Een heel spannend onderzoek in het verlengde van ons initiatief van de European Influencers Academy, waar wij ook met influencers werken aan thema’s rond verantwoord leiderschap. In deze pilot-casestudy is het dan ook zaak op basis van een best practice te laten zien hoe in deze opkomende economie verantwoord leiderschap in de praktijk wordt gebracht. De casestudy is ook als artikel opgenomen in de Digital Library of the Commons: een ‘open acces’-database waarin alle relevante studies die met de Ostrom-aanpak werken, worden opgenomen.”

Tot slot, wat heeft het jou en NHL Stenden opgeleverd?

“Naast veel nieuwe contacten heb ik waardevolle tips gekregen van onderzoekers die al heel ervaren zijn met het toepassen van Ostroms raamwerk. Beste advies is en blijft dat het raamwerk flexibel is en dat wij het nooit voor lief zouden moeten nemen, maar meer als ‘gids’ gebruiken om specifieke onderwerpen beter te begrijpen, om oplossingen te zoeken door goede vragen te stellen. Dat spreekt mij persoonlijk zeer aan, omdat wij een gebied onderzoek doen wat continu in beweging is.

Waar ik ook supertrots op ben, is dat ik gevraagd ben om weer terug te komen als visiting scholar om ter plekke onderzoek te doen met de mensen bij de Ostrom Workshop. Bovendien zijn zij ook nieuwsgierig naar onze hogeschool, dus ik kan mij voorstellen dat wij de komende jaren meer bij elkaar op bezoek gaan.

Daarnaast gaan wij ook samenwerken en de Ostrom Workshop helpen om al het mooie werk uit de afgelopen 50 jaar onder de aandacht te brengen bij een (nog) breder publiek. Hiervoor gaan wij onder anderen studenten inzetten van onze opleiding Creative Business.
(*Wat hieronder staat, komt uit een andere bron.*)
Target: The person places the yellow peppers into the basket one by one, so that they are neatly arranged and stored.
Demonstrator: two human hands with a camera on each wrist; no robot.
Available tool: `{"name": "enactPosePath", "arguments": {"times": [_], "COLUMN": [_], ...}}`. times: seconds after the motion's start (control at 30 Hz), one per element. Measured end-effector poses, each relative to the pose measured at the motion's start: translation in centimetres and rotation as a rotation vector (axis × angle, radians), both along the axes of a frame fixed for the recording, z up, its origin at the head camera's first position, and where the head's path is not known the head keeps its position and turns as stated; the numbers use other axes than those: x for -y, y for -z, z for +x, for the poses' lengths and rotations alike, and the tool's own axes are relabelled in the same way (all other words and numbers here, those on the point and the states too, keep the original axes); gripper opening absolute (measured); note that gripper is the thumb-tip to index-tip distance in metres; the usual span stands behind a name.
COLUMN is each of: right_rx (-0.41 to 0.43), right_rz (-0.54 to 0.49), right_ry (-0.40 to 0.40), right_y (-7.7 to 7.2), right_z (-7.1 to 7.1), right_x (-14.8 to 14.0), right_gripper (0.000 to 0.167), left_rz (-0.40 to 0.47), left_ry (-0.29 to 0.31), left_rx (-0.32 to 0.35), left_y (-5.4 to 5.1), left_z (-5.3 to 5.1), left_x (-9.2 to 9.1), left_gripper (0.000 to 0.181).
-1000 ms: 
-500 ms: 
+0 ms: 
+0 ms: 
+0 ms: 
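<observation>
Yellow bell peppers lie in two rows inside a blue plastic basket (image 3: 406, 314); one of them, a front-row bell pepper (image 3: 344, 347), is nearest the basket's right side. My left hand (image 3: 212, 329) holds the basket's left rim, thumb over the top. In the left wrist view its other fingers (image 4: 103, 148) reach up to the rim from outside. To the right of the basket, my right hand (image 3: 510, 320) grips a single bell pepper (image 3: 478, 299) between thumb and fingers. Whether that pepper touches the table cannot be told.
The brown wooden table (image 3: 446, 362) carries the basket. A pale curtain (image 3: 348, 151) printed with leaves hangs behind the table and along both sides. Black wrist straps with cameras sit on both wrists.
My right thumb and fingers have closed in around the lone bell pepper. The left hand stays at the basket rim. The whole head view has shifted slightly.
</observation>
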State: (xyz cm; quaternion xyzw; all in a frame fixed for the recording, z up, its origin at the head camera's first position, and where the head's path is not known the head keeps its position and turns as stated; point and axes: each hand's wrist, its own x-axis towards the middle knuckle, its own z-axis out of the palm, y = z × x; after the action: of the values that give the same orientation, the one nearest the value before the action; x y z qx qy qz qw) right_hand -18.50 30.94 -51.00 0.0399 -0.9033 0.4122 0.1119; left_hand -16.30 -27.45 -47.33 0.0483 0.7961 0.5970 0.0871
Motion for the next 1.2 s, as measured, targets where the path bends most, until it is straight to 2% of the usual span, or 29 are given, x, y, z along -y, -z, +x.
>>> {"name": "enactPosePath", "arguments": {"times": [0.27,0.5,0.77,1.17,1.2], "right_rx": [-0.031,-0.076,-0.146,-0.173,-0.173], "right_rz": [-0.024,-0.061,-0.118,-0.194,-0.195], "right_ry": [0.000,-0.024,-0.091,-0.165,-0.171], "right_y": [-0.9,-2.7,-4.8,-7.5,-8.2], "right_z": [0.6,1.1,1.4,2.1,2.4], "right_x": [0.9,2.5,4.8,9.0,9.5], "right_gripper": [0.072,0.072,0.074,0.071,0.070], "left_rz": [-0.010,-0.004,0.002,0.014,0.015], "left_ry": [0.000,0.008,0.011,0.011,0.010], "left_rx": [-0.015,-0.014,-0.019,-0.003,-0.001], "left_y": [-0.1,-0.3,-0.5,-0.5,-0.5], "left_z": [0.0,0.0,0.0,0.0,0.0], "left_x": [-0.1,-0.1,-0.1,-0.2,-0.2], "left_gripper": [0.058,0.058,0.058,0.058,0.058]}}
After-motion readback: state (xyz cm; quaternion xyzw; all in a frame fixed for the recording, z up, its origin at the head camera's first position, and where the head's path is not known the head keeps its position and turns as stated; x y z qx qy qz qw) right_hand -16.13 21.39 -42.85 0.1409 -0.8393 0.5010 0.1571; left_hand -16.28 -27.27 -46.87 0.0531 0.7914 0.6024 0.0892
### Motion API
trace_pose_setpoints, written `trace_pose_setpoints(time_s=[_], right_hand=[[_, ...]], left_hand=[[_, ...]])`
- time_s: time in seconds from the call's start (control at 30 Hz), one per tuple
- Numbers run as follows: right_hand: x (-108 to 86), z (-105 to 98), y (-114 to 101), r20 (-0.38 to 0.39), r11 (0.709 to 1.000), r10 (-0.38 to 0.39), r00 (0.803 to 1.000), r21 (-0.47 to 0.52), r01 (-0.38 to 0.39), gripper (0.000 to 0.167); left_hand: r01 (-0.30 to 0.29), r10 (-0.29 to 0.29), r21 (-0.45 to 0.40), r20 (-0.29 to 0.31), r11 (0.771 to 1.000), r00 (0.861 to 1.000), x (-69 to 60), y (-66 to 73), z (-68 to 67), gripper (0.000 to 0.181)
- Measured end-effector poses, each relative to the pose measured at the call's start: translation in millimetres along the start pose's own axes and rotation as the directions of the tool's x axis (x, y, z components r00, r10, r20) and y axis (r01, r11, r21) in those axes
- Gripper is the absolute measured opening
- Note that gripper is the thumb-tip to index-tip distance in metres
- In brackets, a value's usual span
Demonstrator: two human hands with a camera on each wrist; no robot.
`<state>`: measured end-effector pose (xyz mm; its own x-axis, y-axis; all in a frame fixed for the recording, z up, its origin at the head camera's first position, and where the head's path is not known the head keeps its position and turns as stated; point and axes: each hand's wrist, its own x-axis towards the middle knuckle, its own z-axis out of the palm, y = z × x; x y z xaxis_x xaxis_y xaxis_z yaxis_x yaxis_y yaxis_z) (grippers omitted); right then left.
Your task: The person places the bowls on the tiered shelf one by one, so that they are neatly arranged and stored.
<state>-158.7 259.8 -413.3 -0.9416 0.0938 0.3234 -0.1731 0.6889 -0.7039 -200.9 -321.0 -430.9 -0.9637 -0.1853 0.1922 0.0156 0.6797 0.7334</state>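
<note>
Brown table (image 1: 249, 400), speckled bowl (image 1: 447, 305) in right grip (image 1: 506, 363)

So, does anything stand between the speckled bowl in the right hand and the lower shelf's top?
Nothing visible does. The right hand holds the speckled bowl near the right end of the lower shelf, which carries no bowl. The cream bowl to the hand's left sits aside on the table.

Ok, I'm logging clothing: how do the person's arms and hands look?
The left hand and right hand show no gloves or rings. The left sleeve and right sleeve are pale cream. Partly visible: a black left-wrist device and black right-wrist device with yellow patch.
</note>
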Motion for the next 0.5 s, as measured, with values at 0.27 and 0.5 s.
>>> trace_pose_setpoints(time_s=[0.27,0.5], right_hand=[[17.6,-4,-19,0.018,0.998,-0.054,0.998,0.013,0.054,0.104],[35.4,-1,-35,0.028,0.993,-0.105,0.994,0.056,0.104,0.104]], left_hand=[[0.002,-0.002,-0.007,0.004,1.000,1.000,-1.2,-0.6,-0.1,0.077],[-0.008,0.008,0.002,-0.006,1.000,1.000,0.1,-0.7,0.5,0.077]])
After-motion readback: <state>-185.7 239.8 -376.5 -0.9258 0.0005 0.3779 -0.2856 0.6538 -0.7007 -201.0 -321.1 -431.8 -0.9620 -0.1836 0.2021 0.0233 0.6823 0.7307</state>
En last but not least ben ik ook gevraagd om het gepresenteerde artikel in te dienen voor een boekpublicatie over de ‘knowledge commons’ wat volgend jaar uitkomt bij Cambridge University Press. Dit was voor mij de tweede studie waar ik het Ostrom-raamwerk heb toegepast. Ik weet nu zeker dat wij hier nog vaker mee gaan werken in ons lectoraat en dat het ook voor studenten een interessante aanpak kan zijn in het verlengde van Design Based Education en Research. Niet alleen bij onze academie, maar voor veel meer opleidingen aan onze hogeschool.”